Władze Iranu zabroniły znanej poetce i działaczce na rzecz praw człowieka, 83-letniej Simin Behbahani, wyjazdu do Paryża na poniedziałkowe obchody Międzynarodowego Dnia Kobiet - poinformowała irańska opozycyjna strona internetowa.
Według Kaleme.org., witryny internetowej jednego z przywódców irańskiej opozycji Mir-Hosejna Musawiego, Simin Behbahani otrzymała zaproszenie od władz stolicy Francji, ale irańskie władze nie pozwoliły jej w poniedziałek rano wylecieć z Teheranu.
Urodzona w 1927 roku poetka powiedziała, że na obchodach w Paryżu chciała przeczytać wiersz i rozmawiać na temat feminizmu.

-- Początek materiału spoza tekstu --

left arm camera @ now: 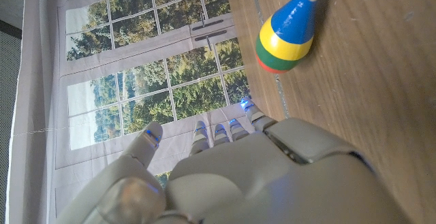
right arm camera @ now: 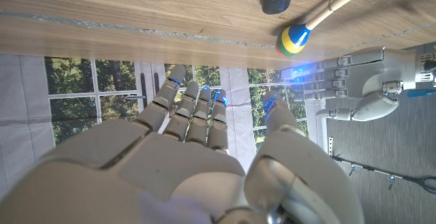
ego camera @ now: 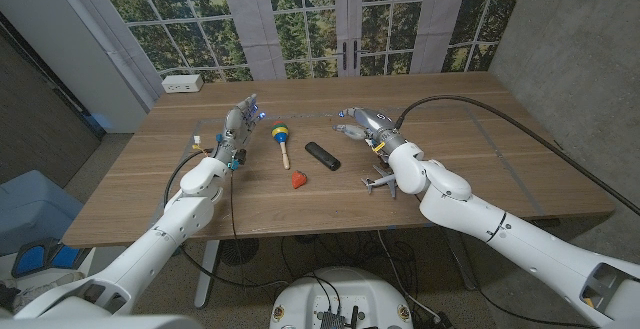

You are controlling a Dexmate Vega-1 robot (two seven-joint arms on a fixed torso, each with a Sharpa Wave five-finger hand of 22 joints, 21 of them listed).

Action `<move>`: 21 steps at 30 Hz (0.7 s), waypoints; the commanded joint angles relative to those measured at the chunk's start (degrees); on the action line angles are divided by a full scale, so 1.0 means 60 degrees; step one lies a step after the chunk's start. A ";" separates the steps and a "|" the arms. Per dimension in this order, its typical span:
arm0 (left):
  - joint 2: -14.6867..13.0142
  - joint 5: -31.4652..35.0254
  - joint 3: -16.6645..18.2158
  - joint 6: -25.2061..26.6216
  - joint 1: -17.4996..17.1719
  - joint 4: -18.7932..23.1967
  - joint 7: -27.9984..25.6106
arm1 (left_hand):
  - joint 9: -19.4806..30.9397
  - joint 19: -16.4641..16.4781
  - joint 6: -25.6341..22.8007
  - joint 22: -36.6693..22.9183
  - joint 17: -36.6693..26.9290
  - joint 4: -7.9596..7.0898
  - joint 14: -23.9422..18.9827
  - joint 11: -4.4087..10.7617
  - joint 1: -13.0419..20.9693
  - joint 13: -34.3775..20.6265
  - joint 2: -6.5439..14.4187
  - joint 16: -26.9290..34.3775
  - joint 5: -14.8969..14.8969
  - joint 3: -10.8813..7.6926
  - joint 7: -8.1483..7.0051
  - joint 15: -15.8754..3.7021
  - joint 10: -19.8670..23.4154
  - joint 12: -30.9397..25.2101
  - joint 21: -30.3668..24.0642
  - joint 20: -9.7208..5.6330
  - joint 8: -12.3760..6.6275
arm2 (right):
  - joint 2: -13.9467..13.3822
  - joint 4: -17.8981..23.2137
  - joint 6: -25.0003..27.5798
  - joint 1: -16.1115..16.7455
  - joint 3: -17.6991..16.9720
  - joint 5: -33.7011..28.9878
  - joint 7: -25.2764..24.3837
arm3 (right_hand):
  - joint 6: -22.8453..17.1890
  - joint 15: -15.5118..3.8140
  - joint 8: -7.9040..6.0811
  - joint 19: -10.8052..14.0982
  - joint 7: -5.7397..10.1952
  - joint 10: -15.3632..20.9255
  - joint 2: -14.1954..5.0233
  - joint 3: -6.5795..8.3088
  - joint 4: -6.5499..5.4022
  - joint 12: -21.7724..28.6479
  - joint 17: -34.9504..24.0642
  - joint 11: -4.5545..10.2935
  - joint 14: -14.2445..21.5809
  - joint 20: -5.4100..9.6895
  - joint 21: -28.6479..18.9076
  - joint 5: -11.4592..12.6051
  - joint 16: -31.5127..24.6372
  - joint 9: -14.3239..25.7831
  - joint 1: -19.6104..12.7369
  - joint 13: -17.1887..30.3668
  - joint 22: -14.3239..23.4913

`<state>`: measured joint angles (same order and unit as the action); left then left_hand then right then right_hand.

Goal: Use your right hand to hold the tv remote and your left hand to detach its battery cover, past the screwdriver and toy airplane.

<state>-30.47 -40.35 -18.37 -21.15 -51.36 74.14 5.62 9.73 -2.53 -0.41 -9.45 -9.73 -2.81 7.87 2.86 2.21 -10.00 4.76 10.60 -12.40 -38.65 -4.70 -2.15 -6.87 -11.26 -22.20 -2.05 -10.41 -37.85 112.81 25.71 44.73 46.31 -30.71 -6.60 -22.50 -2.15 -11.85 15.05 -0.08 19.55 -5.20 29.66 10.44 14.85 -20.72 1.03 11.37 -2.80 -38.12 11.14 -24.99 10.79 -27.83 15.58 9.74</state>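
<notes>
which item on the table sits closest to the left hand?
The striped wooden maraca, just beside the left hand. The black remote, red piece and toy airplane lie farther toward the right hand.

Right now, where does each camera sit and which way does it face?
Head: on the robot's head, looking down the table; both arms show, remote between them.
Left wrist: behind the left robot hand, facing the windows; maraca ahead.
Right wrist: behind the right robot hand, facing the windows.
Shared: the wrist views both show the maraca.
</notes>
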 commanded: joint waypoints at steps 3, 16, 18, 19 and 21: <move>-0.0035 -0.0083 0.0058 -0.0032 -0.0020 -0.0058 0.0110 | 0.0021 0.0040 -0.0057 -0.0057 -0.0043 0.0055 -0.0025 0.0006 0.0032 -0.0020 0.0357 -0.0025 0.0013 -0.0040 -0.0042 -0.0209 0.0044 0.0016 0.0078 -0.0195 0.0010 | 0.0300 -0.0233 0.0086 -0.0063 0.0303 -0.0594 0.0139 | 0.0013 -0.0346 0.0003 0.0073 -0.0001 0.0043 0.0124 -0.0047 0.0056 -0.0011 0.0019 0.0094 -0.0003 -0.0074 0.0050 -0.0018 0.0023 0.0051 -0.0200 0.0043 0.0032; -0.0076 -0.0137 0.0115 -0.0070 -0.0115 -0.0008 0.0133 | 0.0021 0.0064 -0.0056 -0.0059 -0.0044 0.0073 -0.0029 0.0007 0.0024 -0.0021 0.0366 -0.0026 0.0019 -0.0041 -0.0041 -0.0206 0.0045 0.0021 0.0131 -0.0189 0.0014 | 0.0455 -0.0332 0.0091 -0.0079 0.0459 -0.0633 0.0434 | 0.0009 -0.0399 -0.0008 0.0081 0.0049 0.0055 0.0081 -0.0044 -0.0024 -0.0003 0.0025 0.0140 -0.0022 -0.0009 0.0113 -0.0021 0.0031 0.0057 -0.0428 0.0072 0.0038; -0.0090 -0.0141 0.0123 -0.0066 -0.0135 0.0012 0.0131 | 0.0021 0.0067 -0.0055 -0.0059 -0.0045 0.0076 -0.0026 0.0013 0.0022 -0.0021 0.0367 -0.0027 0.0019 -0.0041 -0.0049 -0.0208 0.0045 0.0022 0.0141 -0.0188 0.0015 | 0.0464 -0.0335 0.0113 -0.0092 0.0484 -0.0650 0.0497 | 0.0009 -0.0398 -0.0009 0.0085 0.0039 0.0052 0.0066 -0.0043 -0.0031 -0.0003 0.0025 0.0148 -0.0018 0.0000 0.0122 -0.0018 0.0027 0.0058 -0.0460 0.0078 0.0039; -0.0097 -0.0146 0.0128 -0.0051 -0.0145 0.0028 0.0118 | 0.0021 0.0069 -0.0049 -0.0060 -0.0045 0.0077 -0.0028 0.0011 0.0021 -0.0021 0.0368 -0.0027 0.0020 -0.0041 -0.0048 -0.0207 0.0046 0.0021 0.0146 -0.0187 0.0018 | 0.0471 -0.0341 0.0082 -0.0073 0.0458 -0.0592 0.0494 | 0.0004 -0.0399 -0.0011 0.0084 0.0040 0.0061 0.0064 -0.0044 -0.0033 0.0001 0.0024 0.0145 -0.0016 -0.0004 0.0124 -0.0017 0.0026 0.0058 -0.0466 0.0079 0.0039; -0.0106 -0.0173 0.0139 -0.0021 -0.0160 0.0048 0.0118 | 0.0021 0.0072 -0.0049 -0.0060 -0.0045 0.0079 -0.0033 0.0020 0.0021 -0.0021 0.0371 -0.0025 0.0020 -0.0042 -0.0046 -0.0211 0.0050 0.0020 0.0151 -0.0185 0.0018 | 0.0462 -0.0339 0.0013 -0.0037 0.0417 -0.0491 0.0497 | -0.0028 -0.0401 -0.0024 0.0076 0.0045 0.0107 0.0043 -0.0047 -0.0048 0.0021 0.0021 0.0126 -0.0012 0.0008 0.0138 -0.0014 0.0021 0.0059 -0.0492 0.0086 0.0041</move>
<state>-30.82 -41.00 -17.84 -21.42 -51.80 73.95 6.30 9.73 -2.53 -0.41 -9.76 -9.73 -2.63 7.87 2.86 2.21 -9.99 4.76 10.60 -12.40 -38.83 -4.70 -2.15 -6.87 -11.26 -21.38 -2.05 -10.41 -35.66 111.18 26.08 44.32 48.56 -33.97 -4.43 -22.50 -2.15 -11.86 15.23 -0.08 19.64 -4.72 29.38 10.65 14.85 -20.45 1.56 11.37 -2.98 -37.49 11.14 -24.78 11.08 -30.82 15.86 9.74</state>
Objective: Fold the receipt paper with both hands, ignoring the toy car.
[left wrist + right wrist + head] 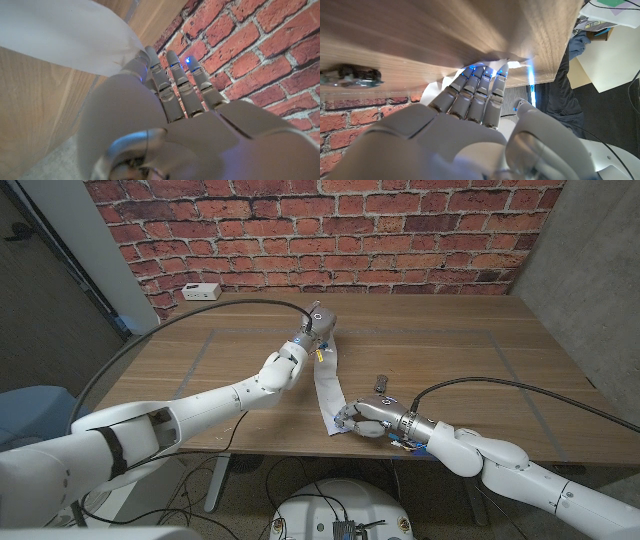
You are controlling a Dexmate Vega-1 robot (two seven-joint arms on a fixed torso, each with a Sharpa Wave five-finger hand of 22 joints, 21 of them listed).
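We see the left hand point(318, 326) grasping the far end of the paper point(327, 385), the right hand point(362, 419) grasping its near end (toy car point(380, 383) just beside).

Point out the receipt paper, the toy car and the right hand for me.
receipt paper point(326, 385), head view, on the middle of the white strip.
toy car point(381, 384), head view, on its small dark body.
right hand point(362, 419), head view, on the back of the hand at the strip's near end.

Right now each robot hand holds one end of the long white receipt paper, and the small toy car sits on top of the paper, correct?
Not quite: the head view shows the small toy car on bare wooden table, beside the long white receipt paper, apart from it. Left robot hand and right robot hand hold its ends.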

Behbahani podkreśliła, że z początku obawiała się, ze względu na wiek i chorobę, wyjazdu do Francji, lecz - jak przyznała - pasja i zaangażowanie w działania na rzecz praw kobiet, skłoniły ją do tego, żeby jednak wziąć udział w paryskich obchodach.
- Kiedy podstemplowano mi paszport i przeszłam przez bramkę (na lotnisku), dwóch ochroniarzy zawołało mnie i zabrało mi paszport - powiedziała poetka, cytowana przez Kaleme.org.
- Trzymali mnie do godz. 5 rano (2.30 czasu polskiego) i zadawali pytania. W końcu dali mi dokument i powiedzieli, żebym zgłosiła się do Sądu Rewolucyjnego, żeby z powrotem odzyskać paszport - dodała.
Według ocen Irańskiego Centrum Obrony Praw Człowieka z 2007 roku, w świetle prawa życie kobiety w Iranie jest warte dokładnie połowę tego, co życie mężczyzny, podobnie jak świadectwo złożone przed sądem w jakiejkolwiek sprawie. Centrum, kierowane przez laureatkę Pokojowej Nagrody Nobla Szirin Ebadi, zamknięto w grudniu 2008 roku.
Według Centrum, kobieta może ubiegać się o rozwód tylko w szczególnych okolicznościach i w przypadku jego uzyskania ma prawo wychowywać swe dzieci tylko do siódmego roku życia. Zgodnie z irańskim prawem, mężczyzna może się rozwieść, kiedy zechce i nie musi podawać powodów swej decyzji. Kobieta może się rozwieść tylko w kilku przypadkach: jeśli mąż całkowicie ją porzucił, jeśli jest narkomanem lub jeśli cierpi na impotencję. Mąż, który przyłapie swą żonę na uprawianiu miłości z innym mężczyzną, może ich zabić. W przypadku udowodnienia zdrady małżeńskiej, kobieta może być skazana na śmierć przez ukamienowanie.
W jakiejkolwiek sprawie sądowej kobieta nie może zeznawać sama: muszą to czynić dwie kobiety naraz, aby ich świadectwo miało wartość prawną.
Mężczyzna musi mieć ukończone 18 lat, aby można było wykonać na nim wyrok śmierci. W przypadku dziewcząt granica ta wynosi zaledwie ukończone 9 lat. Podstawą tej praktyki są decyzje wydawane przez ajatollahów, czyli szyickich uczonych w zakresie prawa i teologii. W kraju jest 700 ajatollahów i fatwy dyktowane przez nich stanowią wyższe prawo, niż przepisy kodeksu.